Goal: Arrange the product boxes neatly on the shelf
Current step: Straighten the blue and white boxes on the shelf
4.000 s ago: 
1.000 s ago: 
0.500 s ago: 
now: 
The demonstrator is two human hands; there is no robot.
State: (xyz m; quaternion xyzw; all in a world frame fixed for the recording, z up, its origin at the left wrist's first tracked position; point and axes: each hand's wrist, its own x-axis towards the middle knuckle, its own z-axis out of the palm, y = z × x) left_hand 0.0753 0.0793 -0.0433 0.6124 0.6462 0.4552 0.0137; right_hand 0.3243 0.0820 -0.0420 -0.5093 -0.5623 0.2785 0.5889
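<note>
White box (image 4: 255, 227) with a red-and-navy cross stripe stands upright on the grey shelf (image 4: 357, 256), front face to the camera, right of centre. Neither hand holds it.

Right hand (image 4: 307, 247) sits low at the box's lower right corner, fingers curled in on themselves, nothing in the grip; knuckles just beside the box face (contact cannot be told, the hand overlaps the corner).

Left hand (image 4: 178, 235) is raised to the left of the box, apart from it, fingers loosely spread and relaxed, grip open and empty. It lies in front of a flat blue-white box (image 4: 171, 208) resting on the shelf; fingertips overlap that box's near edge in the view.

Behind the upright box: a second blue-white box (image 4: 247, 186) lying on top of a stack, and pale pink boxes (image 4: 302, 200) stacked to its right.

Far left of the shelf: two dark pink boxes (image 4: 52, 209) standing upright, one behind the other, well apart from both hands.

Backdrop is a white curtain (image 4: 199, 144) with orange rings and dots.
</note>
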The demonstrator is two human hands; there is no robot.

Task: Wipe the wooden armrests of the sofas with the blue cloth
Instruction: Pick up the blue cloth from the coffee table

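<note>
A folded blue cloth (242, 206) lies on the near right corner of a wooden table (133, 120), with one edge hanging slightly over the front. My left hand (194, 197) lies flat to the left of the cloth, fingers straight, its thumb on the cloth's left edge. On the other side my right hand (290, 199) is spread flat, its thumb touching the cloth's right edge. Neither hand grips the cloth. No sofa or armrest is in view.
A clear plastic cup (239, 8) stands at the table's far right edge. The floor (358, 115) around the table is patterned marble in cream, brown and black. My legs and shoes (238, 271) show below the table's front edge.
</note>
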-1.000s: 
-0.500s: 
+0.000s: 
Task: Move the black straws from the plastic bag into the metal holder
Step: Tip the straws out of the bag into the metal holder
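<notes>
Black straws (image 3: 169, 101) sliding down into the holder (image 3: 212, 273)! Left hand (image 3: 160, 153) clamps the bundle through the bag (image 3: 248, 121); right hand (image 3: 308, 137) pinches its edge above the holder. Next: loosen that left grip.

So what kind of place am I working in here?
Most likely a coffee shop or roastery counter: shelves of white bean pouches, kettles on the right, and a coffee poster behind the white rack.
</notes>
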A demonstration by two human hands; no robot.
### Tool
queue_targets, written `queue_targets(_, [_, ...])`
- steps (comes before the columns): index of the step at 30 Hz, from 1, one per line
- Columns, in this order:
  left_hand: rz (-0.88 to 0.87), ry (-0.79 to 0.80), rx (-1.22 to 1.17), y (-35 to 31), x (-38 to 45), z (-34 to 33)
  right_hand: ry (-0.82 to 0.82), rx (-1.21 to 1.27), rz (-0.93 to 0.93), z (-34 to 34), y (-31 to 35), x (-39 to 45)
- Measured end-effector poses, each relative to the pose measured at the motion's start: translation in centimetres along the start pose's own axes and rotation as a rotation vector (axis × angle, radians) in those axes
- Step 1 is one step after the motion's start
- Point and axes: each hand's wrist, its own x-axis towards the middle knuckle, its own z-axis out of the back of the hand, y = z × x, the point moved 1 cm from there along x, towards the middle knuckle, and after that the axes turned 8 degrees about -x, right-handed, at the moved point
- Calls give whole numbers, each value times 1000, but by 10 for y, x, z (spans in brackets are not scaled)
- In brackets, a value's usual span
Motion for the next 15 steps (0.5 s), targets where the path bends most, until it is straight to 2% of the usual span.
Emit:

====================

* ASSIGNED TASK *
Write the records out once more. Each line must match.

* SOLUTION TO THIS EXERCISE *
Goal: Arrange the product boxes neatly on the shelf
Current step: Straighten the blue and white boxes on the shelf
4.000 s ago: 
1.000 s ago: 
0.500 s ago: 
now: 
The demonstrator is two human hands; there is no robot.
State: (xyz m; quaternion xyzw; all in a world frame fixed for the recording, z up, its origin at the left wrist's first tracked position; point and axes: each hand's wrist, its own x-axis towards the middle knuckle, its own z-axis out of the palm, y = z × x) left_hand 0.0753 0.0793 -0.0433 0.6124 0.6462 0.4552 0.0137; right_hand 0.3243 0.0820 -0.0420 -0.5093 -0.5623 0.2785 0.5889
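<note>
White box (image 4: 255, 227) with a red-and-navy cross stripe stands upright on the grey shelf (image 4: 357, 256), front face to the camera, right of centre. Neither hand holds it.

Right hand (image 4: 307, 247) sits low at the box's lower right corner, fingers curled in on themselves, nothing in the grip; knuckles just beside the box face (contact cannot be told, the hand overlaps the corner).

Left hand (image 4: 178, 235) is raised to the left of the box, apart from it, fingers loosely spread and relaxed, grip open and empty. It lies in front of a flat blue-white box (image 4: 171, 208) resting on the shelf; fingertips overlap that box's near edge in the view.

Behind the upright box: a second blue-white box (image 4: 247, 186) lying on top of a stack, and pale pink boxes (image 4: 302, 200) stacked to its right.

Far left of the shelf: two dark pink boxes (image 4: 52, 209) standing upright, one behind the other, well apart from both hands.

Backdrop is a white curtain (image 4: 199, 144) with orange rings and dots.
</note>
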The demonstrator is two human hands; there is no robot.

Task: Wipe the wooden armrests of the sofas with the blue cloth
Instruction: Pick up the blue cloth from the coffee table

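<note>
A folded blue cloth (242, 206) lies on the near right corner of a wooden table (133, 120), with one edge hanging slightly over the front. My left hand (194, 197) lies flat to the left of the cloth, fingers straight, its thumb on the cloth's left edge. On the other side my right hand (290, 199) is spread flat, its thumb touching the cloth's right edge. Neither hand grips the cloth. No sofa or armrest is in view.
A clear plastic cup (239, 8) stands at the table's far right edge. The floor (358, 115) around the table is patterned marble in cream, brown and black. My legs and shoes (238, 271) show below the table's front edge.
</note>
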-1.000s: 
-0.500s: 
+0.000s: 
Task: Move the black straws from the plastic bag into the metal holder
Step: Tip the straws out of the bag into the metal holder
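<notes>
Black straws (image 3: 169, 101) sliding down into the holder (image 3: 212, 273)! Left hand (image 3: 160, 153) clamps the bundle through the bag (image 3: 248, 121); right hand (image 3: 308, 137) pinches its edge above the holder. Next: loosen that left grip.

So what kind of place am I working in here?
Most likely a coffee shop or roastery counter: shelves of white bean pouches, kettles on the right, and a coffee poster behind the white rack.
</notes>
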A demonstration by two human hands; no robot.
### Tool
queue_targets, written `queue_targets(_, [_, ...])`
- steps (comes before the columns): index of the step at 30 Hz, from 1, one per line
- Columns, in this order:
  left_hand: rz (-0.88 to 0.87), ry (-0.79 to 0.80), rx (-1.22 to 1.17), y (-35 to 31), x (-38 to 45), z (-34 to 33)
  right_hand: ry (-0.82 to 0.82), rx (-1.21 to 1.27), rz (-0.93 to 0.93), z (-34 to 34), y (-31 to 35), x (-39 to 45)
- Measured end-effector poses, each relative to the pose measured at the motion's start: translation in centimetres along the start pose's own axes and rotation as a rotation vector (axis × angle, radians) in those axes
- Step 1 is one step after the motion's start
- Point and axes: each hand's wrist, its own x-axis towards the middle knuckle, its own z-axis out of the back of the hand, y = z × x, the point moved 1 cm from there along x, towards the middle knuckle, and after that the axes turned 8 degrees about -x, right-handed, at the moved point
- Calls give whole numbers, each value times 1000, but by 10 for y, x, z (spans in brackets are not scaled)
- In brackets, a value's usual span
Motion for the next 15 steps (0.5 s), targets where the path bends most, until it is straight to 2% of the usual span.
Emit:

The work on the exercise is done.